OC Reilly Blog: Sales Reps – An Endangered Species?
By Bill O’Connor, President and CEO, OC Reilly Inc.
(May 3, 2016)–“It is not the strongest of the species that survives, nor the most intelligent, but the one most responsive to change.”
When Charles Darwin introduced his “theory of evolution” to the world, it set off a firestorm of debate that continues today. But, even so, it’s hard to argue with this particular quote.
They say the only thing that doesn’t change is change itself, and there has been plenty of that in the U.S. healthcare industry over the past few years. As such, roles and assumptions have been challenged. But have they responded to all of the change happening around them?
Management of products, as well as their utilization, are primary components in successfully executing solid sourcing strategies. Education, communication and buy-in are essential prerequisites to a strong sourcing effort.
Consider this excerpt from “What If Value Analysis Led the Sourcing Process and Not the Other Way Around,” an article appearing in the March/April 2016 issue of Supply Chain Strategies & Solutions magazine:
“The majority of supply chain’s cost savings strategies revolve around contracts and price…however, there are no guarantees for quality improvements or total cost reductions. Providers and suppliers should align their contracts and relationships with a win-win scenario in mind. Equipped with the right data and mutually beneficial contracts, each party should be able to commit the resources needed to help drive savings based on CQO (Cost, Quality Outcomes) initiatives.

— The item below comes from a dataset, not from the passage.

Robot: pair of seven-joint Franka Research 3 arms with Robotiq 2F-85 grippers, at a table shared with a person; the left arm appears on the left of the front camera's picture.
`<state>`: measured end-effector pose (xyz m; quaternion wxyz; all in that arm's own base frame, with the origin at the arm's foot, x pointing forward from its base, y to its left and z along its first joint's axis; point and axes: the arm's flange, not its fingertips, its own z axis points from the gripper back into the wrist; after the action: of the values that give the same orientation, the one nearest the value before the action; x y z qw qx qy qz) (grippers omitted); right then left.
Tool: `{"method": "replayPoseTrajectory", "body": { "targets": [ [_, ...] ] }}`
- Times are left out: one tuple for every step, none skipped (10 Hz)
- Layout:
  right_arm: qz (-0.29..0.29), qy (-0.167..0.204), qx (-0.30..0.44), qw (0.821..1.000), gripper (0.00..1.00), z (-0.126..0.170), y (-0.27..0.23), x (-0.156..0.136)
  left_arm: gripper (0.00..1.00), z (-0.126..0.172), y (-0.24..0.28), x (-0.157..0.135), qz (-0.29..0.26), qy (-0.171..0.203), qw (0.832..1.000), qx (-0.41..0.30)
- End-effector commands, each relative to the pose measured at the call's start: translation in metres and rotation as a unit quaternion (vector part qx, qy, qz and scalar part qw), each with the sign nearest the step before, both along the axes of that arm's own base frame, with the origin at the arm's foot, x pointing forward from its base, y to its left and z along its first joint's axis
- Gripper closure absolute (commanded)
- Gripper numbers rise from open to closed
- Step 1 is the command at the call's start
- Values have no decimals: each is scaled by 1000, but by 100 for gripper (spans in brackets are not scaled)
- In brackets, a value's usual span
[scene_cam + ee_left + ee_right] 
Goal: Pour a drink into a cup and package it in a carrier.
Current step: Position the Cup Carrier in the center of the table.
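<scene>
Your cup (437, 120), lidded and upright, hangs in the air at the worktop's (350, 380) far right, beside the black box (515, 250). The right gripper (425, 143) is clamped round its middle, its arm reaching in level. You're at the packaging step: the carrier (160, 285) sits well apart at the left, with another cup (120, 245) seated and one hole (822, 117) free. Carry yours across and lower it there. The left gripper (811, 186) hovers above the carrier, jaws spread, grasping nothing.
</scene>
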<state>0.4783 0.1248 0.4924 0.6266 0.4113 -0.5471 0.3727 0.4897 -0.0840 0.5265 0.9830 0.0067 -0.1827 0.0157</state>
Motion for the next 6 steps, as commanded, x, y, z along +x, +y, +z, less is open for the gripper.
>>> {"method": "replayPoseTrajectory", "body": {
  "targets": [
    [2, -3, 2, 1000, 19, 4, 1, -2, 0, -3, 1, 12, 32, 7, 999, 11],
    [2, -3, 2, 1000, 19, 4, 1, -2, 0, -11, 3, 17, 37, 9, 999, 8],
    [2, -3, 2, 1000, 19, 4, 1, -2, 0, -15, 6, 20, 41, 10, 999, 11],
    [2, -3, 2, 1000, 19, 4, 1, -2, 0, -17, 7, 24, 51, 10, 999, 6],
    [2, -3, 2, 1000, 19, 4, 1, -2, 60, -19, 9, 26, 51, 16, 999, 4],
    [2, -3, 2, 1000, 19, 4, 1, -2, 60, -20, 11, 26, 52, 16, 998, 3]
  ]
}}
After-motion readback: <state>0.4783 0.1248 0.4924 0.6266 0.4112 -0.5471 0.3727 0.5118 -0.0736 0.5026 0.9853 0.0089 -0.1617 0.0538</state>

“Once transparency and trust exist, it opens the possibilities of exploring creative contracting solutions that include shared risk, guarantees, or capitated contracting strategies. In an ideal scenario, after the contract is complete, the sales rep is switched out for a client utilization manager. Annual or quarterly business reviews are switched to monthly product utilization management meetings.”
It comes down to a simple thought: Instead of buying the cheapest, buy the best quality at the lowest price, and only buy what you need. Hardly a revolutionary idea, but in healthcare it has become an evolutionary one. It represents a change in approach and – in harmony with this article – sales reps may be as prevalent as Betamax players in the future.
For those most responsive to change are the ones who will survive.